Over the past thirty years, Anglophone scholarship on sex-gender in ancient medicine has been profoundly shaped by foundational works including (but not limited to) Leslie Dean-Jones’ Women’s Bodies in Classical Greek Science (1994), Helen King’s Hippocrates’ Woman (1998), and Nancy Demand’s Birth, Death, and Motherhood in Classical Greece (1994), as well as a series of influential articles by Ann Hanson (1990–1994). These resources—products of third-wave feminism with its emphasis on cis women’s liberation—form the bedrock of current approaches to sex-gender in the study of medicine in the Greco-Roman Mediterranean.

Since then, several important contributions–some of them in critical dialogue with Laqueur’s Making Sex: Body and Gender from the Greeks to Freud (1992)–have begun to critically interrogate the boundaries of gender/sex identity (Flemming 2000; King 2013; Holmes 2019). In more recent years, an emergent body of literature has thrown open questions of sex-gender and queerness within classics and related fields, drawing on contemporary theoretical resources. Notable contributions include The Routledge Handbook of Classics and Queer Theory (Haselswerdt, Ella, et al., 2024), the Res Difficles 2024 conference on Gender and Trans Studies, as well as scholarship in adjacent disciplines: Rabbinic and Biblical Studies (Rafael Neis 2023; Max Strassfeld 2023), Byzantine Studies (Betancourt 2020), and research on Late Antiquity and beyond (LaFleur, Raskolnikov, Klosowska, eds. 2021). At the same time, these scholarly vitalities are coupled with a sense of urgency arising from the politicization of trans identities and the historic role played by medical communities in pathologizing sex-gender variation.

This panel invites papers that move beyond the essential search for “trans-cestors”—as important as that work is for contemporary sex-gender queer communities—to explore what ancient medicine as a field can contribute to the movements “to trans the past” and to disrupt the assumption of cis-hetero sex-gender identities as pre-modern normative standards.
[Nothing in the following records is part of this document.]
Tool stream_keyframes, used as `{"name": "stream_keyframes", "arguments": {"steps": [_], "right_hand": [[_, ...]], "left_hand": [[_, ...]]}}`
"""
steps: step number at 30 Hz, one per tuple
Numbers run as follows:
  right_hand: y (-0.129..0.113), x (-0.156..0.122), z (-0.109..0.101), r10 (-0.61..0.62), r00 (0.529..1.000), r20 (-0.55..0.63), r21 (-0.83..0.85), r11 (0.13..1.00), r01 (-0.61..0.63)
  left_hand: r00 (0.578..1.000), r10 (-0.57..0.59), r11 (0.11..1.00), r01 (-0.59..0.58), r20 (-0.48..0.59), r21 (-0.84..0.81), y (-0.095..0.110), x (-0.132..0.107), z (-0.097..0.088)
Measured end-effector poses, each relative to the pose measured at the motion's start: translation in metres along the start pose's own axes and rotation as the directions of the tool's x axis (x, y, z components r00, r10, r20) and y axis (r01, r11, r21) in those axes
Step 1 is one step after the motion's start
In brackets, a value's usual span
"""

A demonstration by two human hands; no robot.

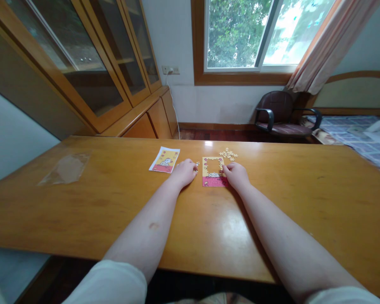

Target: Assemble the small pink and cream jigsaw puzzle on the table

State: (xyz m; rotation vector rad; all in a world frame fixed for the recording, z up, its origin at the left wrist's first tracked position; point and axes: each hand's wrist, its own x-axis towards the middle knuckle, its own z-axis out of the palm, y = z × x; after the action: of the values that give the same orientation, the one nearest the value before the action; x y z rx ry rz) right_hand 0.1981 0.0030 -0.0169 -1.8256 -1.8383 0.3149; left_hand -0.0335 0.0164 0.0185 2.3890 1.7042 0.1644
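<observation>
A partly assembled jigsaw puzzle (214,181), yellow above and pink below, lies flat on the table with an open gap in its middle. At its right edge is my right hand (237,175), thumb and fingertips pinched together on what looks like a small puzzle piece. To the left of the puzzle, my left hand (185,172) is curled, with small puzzle pieces (197,163) at its fingertips. Its fingers partly hide them. Beyond the puzzle is a loose pile of face-down puzzle pieces (228,154). A printed reference picture (165,160) lies just past my left hand.
The wooden table (120,198) spans the view. A clear plastic bag (67,168) lies on its left side. Past the far edge stand a glass-doored cabinet (114,97), a dark armchair (280,112) and a bed (351,131) under a window (237,33).
</observation>
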Motion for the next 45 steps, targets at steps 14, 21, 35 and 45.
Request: {"name": "stream_keyframes", "arguments": {"steps": [14, 21, 35, 45], "right_hand": [[-0.004, 0.0, 0.0, 0.009, 1.0, 0.016, -0.025, 1.0, -0.008], [-0.005, -0.001, 0.001, 0.02, 0.999, 0.034, -0.031, 0.999, -0.019], [-0.004, -0.002, -0.001, -0.003, 1.0, 0.01, -0.032, 0.999, 0.003], [-0.004, -0.002, 0.001, 0.002, 1.0, 0.011, -0.052, 0.999, -0.002]], "left_hand": [[0.99, 0.121, 0.965, -0.133, -0.066, -0.228, 0.018, -0.003, 0.006], [0.985, 0.17, 0.934, -0.168, -0.023, -0.315, 0.025, -0.001, 0.016], [0.972, 0.227, 0.957, -0.235, -0.061, -0.171, 0.01, -0.006, 0.006], [0.985, 0.165, 0.973, -0.17, -0.044, -0.156, 0.019, -0.001, 0.013]]}}
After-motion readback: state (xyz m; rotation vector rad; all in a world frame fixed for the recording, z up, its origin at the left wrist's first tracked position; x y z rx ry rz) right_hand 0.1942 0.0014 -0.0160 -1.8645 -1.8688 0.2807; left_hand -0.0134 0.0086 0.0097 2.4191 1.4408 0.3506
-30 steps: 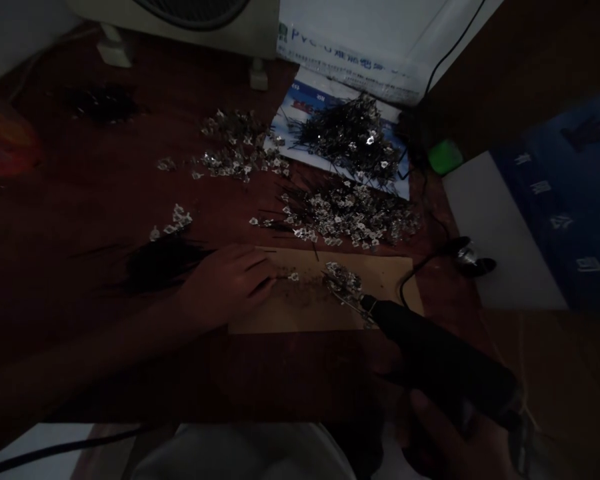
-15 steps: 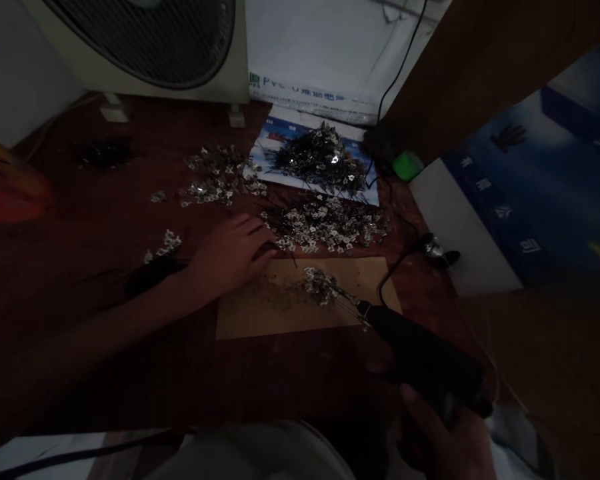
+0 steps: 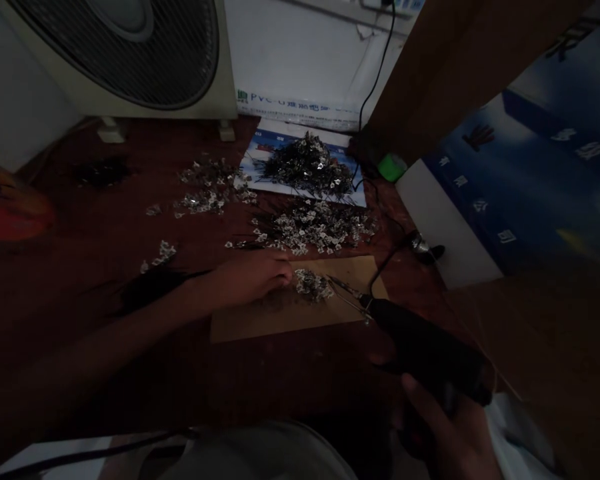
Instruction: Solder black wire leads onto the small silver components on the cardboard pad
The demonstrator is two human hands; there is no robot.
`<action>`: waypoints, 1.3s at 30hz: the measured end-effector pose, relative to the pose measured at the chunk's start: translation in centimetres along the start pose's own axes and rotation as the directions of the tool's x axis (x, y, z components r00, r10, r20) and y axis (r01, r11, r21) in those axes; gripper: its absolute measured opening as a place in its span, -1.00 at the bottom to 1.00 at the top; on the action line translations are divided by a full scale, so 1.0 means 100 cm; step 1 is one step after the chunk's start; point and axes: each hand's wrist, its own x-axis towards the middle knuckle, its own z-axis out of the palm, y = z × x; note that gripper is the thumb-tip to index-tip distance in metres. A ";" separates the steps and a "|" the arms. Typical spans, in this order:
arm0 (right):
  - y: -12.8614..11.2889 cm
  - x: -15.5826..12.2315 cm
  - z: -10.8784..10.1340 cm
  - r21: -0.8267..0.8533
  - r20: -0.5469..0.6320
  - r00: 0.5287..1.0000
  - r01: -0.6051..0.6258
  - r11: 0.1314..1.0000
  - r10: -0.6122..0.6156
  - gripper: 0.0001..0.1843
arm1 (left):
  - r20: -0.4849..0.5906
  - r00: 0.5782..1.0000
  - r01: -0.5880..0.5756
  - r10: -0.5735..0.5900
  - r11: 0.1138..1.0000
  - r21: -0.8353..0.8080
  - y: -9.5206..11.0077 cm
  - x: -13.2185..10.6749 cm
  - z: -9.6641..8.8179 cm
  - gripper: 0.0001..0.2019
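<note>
Left-hand fingers (image 3: 281, 272): centre of frame, curled in close together; whether they pinch anything cannot be told (the light is poor).
Right hand (image 3: 453, 427): lower right, wrapped around the grip of a black gun-shaped tool (image 3: 425, 340).
Metal heap (image 3: 311, 285): right of centre, between the left-hand fingers and the tool's tip, lying on a brown sheet (image 3: 250, 325).
Dark wires (image 3: 147, 291): left of centre, beside the left forearm.
Wired pieces (image 3: 320, 227): above the brown sheet, piled on the red-brown tabletop (image 3: 95, 233).
Fan unit (image 3: 175, 73): upper left.
</note>
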 end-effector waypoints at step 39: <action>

We welcome approaches on: 

  • How pre-modern medicine theorized, biologized, and therapized normative and non-normative sex-gender identities
  • New interpretations that apply fresh theoretical perspectives to questions, problems, texts, and passages that have been traditionally understood in connection with cis-women’s health
  • Pedagogical strategies for bringing trans perspectives into ancient medicine classrooms
  • Reception studies considering how Greco-Roman medical authorities are invoked in modern debates about sex-gender diversity
  • Perspectives expanding the geographic and chronological boundaries of ‘classical antiquity,’ including comparative work with Rabbinic and Biblical Studies, Byzantine Studies, and Late Antiquity and its Islamicate uptake


As with prior panels from the Society for Ancient Medicine, we invite submissions from a broad vision of classical antiquity, with openness to various disciplines, methods, and chronologies (from pre-modern through early modern).

Please send abstracts that follow the guidelines for individual abstracts (see the SCS Guidelines for Authors of Abstracts) by email to Professor Aileen Das at the University of Michigan (ardas@umich.edu) by March 9, 2026.


Please ensure that the abstracts are anonymous.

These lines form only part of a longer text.